→ **Task statement**: In the entries below, find the line with "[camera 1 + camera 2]" and the line with "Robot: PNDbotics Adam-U", then retype both and everything between them exactly. Do not copy the pictures.

→ **Raw data**:
▼

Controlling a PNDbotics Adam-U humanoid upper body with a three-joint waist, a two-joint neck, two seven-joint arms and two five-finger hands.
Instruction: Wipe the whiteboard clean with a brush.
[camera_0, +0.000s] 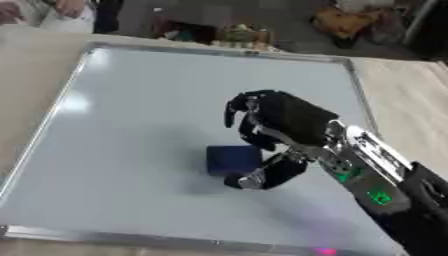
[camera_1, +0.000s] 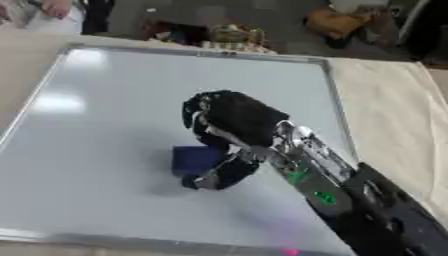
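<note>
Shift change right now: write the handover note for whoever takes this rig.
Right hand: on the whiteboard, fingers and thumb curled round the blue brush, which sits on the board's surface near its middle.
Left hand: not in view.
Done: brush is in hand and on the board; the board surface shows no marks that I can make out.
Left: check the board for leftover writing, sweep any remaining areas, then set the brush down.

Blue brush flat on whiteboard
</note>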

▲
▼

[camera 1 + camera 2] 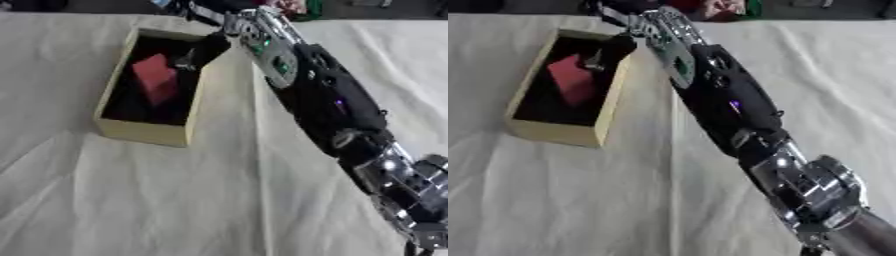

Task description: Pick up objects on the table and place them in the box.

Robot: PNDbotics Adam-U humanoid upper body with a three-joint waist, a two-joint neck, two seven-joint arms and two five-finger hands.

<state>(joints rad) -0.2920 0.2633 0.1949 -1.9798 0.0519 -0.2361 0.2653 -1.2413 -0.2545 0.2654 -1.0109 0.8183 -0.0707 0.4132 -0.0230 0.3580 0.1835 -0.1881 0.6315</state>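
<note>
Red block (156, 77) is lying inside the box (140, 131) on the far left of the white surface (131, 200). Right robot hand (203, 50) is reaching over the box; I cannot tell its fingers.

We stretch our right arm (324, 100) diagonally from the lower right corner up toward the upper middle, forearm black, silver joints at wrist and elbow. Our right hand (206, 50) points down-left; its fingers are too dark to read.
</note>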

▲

→ **Final answer**:
[camera 1 + camera 2] 

Task description: Pick up objects on the table and place them in the box.

Robot: PNDbotics Adam-U humanoid upper body with a three-joint waist, a two-joint neck, two seven-joint arms and two five-finger hands.

The answer has been supplied in full.